[Data items]

--- --- ---

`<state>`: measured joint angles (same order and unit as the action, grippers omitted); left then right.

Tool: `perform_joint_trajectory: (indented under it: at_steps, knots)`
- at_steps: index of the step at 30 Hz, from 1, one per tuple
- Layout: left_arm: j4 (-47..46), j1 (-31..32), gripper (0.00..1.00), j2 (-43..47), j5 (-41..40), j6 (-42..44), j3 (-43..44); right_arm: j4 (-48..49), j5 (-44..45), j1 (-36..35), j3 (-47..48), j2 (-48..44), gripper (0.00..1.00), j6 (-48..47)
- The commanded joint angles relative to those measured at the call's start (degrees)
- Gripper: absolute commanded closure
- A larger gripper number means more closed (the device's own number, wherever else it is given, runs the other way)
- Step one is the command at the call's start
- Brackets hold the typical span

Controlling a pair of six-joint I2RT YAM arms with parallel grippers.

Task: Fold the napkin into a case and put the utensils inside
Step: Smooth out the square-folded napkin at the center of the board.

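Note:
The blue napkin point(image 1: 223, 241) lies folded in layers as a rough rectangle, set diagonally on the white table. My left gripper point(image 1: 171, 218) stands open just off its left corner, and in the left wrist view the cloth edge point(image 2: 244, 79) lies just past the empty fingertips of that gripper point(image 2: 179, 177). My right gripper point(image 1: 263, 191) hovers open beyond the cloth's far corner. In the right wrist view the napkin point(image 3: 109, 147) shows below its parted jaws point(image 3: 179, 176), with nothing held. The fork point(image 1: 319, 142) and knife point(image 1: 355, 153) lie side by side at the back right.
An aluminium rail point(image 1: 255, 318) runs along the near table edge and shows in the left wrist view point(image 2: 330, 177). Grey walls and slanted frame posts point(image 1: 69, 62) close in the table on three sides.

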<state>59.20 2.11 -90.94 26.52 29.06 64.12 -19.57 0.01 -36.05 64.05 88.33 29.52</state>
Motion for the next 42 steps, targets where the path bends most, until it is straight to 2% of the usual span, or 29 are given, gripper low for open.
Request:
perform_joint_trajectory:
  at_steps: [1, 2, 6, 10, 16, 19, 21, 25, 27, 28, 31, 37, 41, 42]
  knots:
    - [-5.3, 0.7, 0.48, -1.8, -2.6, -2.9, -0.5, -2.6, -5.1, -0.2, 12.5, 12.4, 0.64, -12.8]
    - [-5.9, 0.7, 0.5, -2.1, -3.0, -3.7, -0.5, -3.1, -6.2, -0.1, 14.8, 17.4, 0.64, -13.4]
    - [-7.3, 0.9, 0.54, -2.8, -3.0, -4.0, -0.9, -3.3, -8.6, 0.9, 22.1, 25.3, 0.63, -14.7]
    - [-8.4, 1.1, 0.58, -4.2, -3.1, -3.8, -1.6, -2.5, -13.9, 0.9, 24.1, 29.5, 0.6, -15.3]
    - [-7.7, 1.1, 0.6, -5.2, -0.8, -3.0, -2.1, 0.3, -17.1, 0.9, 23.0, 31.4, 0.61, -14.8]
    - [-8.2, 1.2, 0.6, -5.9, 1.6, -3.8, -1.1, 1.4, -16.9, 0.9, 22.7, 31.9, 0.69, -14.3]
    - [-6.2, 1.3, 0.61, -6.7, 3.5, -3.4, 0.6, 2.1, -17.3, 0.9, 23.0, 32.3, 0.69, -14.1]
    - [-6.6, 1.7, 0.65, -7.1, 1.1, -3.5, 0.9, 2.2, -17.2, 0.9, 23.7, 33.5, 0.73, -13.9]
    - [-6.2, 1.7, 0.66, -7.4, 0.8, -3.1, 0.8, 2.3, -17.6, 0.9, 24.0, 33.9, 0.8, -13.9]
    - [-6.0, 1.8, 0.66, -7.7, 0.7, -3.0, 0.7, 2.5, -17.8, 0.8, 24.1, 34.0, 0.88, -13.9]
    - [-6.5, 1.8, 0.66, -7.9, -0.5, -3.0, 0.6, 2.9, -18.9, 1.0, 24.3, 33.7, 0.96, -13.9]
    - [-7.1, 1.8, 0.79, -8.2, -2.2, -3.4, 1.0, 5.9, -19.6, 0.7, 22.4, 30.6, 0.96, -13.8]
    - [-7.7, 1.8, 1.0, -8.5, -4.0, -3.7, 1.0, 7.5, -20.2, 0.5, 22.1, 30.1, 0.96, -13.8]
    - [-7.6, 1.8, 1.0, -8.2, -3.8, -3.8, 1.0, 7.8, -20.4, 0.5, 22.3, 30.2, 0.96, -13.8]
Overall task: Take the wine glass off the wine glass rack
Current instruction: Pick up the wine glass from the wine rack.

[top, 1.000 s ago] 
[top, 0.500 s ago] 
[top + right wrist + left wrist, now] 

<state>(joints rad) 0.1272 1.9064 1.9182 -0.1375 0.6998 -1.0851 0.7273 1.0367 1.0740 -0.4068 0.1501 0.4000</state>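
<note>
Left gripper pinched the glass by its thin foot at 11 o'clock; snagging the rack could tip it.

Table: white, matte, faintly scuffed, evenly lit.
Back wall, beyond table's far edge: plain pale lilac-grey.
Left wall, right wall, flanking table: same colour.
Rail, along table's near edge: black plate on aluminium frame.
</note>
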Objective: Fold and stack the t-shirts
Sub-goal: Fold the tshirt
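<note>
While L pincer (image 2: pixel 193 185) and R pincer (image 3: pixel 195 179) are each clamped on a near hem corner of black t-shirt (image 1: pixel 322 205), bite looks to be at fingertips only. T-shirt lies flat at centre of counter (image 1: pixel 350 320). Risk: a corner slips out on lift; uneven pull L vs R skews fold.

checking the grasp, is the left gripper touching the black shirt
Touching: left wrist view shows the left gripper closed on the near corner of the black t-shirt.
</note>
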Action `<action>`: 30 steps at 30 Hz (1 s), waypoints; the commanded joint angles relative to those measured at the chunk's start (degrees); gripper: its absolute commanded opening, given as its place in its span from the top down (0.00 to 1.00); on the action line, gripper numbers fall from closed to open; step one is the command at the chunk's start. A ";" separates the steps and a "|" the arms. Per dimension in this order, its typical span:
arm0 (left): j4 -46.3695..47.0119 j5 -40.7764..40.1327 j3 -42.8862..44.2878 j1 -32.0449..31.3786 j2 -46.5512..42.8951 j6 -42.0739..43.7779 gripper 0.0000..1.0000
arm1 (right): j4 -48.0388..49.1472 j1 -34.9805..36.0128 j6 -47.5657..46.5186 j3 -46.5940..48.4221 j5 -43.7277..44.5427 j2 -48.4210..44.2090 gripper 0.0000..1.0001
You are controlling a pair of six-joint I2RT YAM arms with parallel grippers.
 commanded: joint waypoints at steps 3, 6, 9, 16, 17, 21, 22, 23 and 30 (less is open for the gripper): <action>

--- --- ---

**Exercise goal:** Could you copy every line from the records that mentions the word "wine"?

**Reply:**
Overall task: Take the wine glass off the wine glass rack
Current instruction: Pick up the wine glass from the wine rack.

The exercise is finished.